-- Work to complete --
From the first line to the last, output the data exactly as it stands, minus its pictures.

-- Available data --

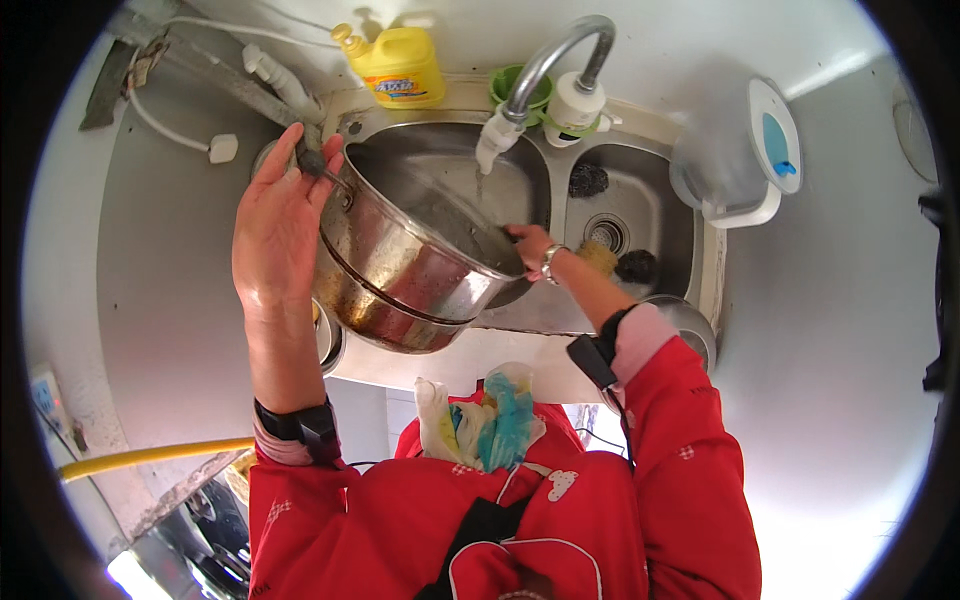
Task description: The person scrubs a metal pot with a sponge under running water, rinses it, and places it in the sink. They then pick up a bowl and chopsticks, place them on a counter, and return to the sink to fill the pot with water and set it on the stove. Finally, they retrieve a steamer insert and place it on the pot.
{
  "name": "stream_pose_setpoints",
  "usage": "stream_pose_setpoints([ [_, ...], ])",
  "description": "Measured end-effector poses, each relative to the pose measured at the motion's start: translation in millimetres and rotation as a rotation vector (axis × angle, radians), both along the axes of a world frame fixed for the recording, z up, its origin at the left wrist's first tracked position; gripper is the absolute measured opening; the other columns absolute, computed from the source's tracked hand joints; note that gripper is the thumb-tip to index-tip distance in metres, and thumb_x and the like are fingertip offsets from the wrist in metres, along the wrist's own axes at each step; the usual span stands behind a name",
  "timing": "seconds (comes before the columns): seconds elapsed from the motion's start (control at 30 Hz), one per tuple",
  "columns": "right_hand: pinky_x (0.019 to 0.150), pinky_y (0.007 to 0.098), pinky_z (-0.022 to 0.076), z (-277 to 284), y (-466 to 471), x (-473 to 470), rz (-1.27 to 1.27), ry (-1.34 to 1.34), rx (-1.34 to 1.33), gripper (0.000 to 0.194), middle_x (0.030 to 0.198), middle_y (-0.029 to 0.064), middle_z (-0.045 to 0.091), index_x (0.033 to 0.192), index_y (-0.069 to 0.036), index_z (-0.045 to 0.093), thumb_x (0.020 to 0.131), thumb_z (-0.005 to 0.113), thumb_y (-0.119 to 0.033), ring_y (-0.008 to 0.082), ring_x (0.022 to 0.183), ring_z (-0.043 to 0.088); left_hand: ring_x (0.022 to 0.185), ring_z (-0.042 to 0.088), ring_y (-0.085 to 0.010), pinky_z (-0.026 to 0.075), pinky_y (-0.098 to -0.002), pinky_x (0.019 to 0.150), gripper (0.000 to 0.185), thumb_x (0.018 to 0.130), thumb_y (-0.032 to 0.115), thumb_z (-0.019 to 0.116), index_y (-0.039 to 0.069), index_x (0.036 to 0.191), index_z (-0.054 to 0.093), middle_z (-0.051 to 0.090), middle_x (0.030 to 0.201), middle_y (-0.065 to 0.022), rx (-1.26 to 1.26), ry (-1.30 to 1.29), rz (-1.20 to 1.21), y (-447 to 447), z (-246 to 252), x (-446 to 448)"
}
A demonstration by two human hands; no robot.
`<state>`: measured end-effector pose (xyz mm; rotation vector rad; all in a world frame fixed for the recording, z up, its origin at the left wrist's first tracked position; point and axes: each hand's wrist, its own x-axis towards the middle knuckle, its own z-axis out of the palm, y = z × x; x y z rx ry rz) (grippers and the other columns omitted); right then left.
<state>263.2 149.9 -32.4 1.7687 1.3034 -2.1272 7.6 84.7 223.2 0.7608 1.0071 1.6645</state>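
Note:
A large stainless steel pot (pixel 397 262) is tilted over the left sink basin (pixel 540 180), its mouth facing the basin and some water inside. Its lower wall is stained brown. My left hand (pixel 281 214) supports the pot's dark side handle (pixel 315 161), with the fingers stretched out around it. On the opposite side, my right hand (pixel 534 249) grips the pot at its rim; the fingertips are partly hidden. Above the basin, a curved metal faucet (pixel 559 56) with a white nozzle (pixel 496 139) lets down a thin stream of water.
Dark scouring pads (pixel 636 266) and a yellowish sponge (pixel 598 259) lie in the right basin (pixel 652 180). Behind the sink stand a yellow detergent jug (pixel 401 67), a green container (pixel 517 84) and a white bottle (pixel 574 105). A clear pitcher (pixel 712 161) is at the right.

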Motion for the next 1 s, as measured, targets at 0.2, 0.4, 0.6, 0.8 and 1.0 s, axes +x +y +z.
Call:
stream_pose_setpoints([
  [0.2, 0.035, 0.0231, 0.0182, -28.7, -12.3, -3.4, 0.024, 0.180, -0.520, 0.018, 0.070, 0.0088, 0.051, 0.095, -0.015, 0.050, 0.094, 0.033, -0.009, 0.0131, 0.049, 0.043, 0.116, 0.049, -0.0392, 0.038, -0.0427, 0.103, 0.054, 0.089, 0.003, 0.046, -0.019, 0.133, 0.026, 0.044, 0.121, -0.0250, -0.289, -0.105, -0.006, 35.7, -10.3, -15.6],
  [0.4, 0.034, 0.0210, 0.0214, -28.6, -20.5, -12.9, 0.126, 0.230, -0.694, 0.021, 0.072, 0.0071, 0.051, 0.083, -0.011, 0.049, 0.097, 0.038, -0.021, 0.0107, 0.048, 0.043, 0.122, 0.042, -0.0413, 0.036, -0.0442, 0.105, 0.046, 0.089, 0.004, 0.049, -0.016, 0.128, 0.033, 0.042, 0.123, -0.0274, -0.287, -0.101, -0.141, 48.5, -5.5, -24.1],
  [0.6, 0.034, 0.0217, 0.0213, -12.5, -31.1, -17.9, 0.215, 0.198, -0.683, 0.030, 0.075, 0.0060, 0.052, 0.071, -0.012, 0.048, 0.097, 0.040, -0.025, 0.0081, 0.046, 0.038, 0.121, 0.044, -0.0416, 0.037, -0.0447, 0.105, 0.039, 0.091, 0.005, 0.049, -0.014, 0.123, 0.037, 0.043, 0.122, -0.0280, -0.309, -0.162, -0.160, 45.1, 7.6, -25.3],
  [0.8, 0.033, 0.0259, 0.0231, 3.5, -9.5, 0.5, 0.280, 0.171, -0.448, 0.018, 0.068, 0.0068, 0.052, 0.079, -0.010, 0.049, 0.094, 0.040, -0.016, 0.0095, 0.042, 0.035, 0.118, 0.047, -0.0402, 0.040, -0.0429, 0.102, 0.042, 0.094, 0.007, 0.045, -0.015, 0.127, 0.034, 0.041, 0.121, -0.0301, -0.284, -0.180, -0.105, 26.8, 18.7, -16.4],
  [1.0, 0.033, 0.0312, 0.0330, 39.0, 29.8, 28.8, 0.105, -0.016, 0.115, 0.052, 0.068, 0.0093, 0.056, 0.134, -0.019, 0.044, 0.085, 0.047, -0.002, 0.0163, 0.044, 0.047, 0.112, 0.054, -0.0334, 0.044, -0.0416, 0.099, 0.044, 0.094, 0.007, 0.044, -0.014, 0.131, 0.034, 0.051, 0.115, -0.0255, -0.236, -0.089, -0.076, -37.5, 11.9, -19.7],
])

-- Solution --
Task description: The person scrubs a metal pot with a sponge under running water, rinses it, and places it in the sink. They then pick up a bowl and chopsticks, place them on a counter, and return to the sink to fill the pot with water and set it on the stove. Finally, they retrieve a steamer insert and place it on the pot.
{
  "name": "stream_pose_setpoints",
  "usage": "stream_pose_setpoints([ [_, ...], ])",
  "description": "Measured end-effector poses, each relative to the pose measured at the motion's start: translation in millimetres and rotation as a rotation vector (axis × angle, radians), both along the axes of a world frame fixed for the recording, z up, its origin at the left wrist's first tracked position; gripper is the absolute measured opening; the other columns absolute, computed from the source's tracked hand joints; note that gripper is the thumb-tip to index-tip distance in metres, and thumb_x and the like are fingertip offsets from the wrist in metres, along the wrist's own axes at each step; the usual span stands behind a name",
  "timing": "seconds (comes before the columns): seconds elapsed from the motion's start (control at 30 Hz), one per tuple",
  "columns": "right_hand: pinky_x (0.019 to 0.150), pinky_y (0.007 to 0.098), pinky_z (-0.022 to 0.076), z (-277 to 284), y (-466 to 471), x (-473 to 470), rz (-1.27 to 1.27), ry (-1.34 to 1.34), rx (-1.34 to 1.33), gripper (0.000 to 0.194), middle_x (0.030 to 0.198), middle_y (-0.029 to 0.064), middle_z (-0.045 to 0.091), index_x (0.033 to 0.192), index_y (-0.069 to 0.036), index_z (-0.045 to 0.093), thumb_x (0.020 to 0.131), thumb_z (-0.005 to 0.113), thumb_y (-0.119 to 0.033), ring_y (-0.008 to 0.082), ring_x (0.022 to 0.183), ring_z (-0.043 to 0.088); left_hand: ring_x (0.022 to 0.185), ring_z (-0.042 to 0.088), ring_y (-0.085 to 0.010), pinky_z (-0.026 to 0.075), pinky_y (-0.098 to -0.002), pinky_x (0.019 to 0.150), gripper (0.000 to 0.185), thumb_x (0.018 to 0.130), thumb_y (-0.032 to 0.115), thumb_z (-0.019 to 0.116), index_y (-0.039 to 0.069), index_x (0.036 to 0.191), index_z (-0.054 to 0.093), middle_z (-0.051 to 0.090), middle_x (0.030 to 0.201), middle_y (-0.065 to 0.022), rx (-1.26 to 1.26), ry (-1.30 to 1.29), rz (-1.20 to 1.21), y (-447 to 447), z (-246 to 252), x (-446 to 448)"
}
A demonstration by two human hands; no robot.
`<state>`: measured end-effector pose (xyz mm; rotation vector rad; all in a world frame fixed for the recording, z up, its origin at the left wrist's first tracked position; point and axes: each hand's wrist, its own x-axis towards the middle knuckle, its own z-axis out of the palm, y = z × x; x y z rx ry rz) (grippers and the other columns omitted); right then left.
<state>263.2 149.9 -32.4 1.7687 1.3034 -2.1272 7.6 84.7 223.2 0.7608 1.0071 1.6645</state>
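Note:
A large stainless steel pot (pixel 397 262) is tilted over the left sink basin (pixel 540 180), its mouth facing the basin and some water inside. Its lower wall is stained brown. My left hand (pixel 281 214) supports the pot's dark side handle (pixel 315 161), with the fingers stretched out around it. On the opposite side, my right hand (pixel 534 249) grips the pot at its rim; the fingertips are partly hidden. Above the basin, a curved metal faucet (pixel 559 56) with a white nozzle (pixel 496 139) lets down a thin stream of water.
Dark scouring pads (pixel 636 266) and a yellowish sponge (pixel 598 259) lie in the right basin (pixel 652 180). Behind the sink stand a yellow detergent jug (pixel 401 67), a green container (pixel 517 84) and a white bottle (pixel 574 105). A clear pitcher (pixel 712 161) is at the right.
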
Motion for the next 1 s, as measured, targets at 0.2, 0.4, 0.6, 0.8 and 1.0 s, axes +x +y +z.
Call:
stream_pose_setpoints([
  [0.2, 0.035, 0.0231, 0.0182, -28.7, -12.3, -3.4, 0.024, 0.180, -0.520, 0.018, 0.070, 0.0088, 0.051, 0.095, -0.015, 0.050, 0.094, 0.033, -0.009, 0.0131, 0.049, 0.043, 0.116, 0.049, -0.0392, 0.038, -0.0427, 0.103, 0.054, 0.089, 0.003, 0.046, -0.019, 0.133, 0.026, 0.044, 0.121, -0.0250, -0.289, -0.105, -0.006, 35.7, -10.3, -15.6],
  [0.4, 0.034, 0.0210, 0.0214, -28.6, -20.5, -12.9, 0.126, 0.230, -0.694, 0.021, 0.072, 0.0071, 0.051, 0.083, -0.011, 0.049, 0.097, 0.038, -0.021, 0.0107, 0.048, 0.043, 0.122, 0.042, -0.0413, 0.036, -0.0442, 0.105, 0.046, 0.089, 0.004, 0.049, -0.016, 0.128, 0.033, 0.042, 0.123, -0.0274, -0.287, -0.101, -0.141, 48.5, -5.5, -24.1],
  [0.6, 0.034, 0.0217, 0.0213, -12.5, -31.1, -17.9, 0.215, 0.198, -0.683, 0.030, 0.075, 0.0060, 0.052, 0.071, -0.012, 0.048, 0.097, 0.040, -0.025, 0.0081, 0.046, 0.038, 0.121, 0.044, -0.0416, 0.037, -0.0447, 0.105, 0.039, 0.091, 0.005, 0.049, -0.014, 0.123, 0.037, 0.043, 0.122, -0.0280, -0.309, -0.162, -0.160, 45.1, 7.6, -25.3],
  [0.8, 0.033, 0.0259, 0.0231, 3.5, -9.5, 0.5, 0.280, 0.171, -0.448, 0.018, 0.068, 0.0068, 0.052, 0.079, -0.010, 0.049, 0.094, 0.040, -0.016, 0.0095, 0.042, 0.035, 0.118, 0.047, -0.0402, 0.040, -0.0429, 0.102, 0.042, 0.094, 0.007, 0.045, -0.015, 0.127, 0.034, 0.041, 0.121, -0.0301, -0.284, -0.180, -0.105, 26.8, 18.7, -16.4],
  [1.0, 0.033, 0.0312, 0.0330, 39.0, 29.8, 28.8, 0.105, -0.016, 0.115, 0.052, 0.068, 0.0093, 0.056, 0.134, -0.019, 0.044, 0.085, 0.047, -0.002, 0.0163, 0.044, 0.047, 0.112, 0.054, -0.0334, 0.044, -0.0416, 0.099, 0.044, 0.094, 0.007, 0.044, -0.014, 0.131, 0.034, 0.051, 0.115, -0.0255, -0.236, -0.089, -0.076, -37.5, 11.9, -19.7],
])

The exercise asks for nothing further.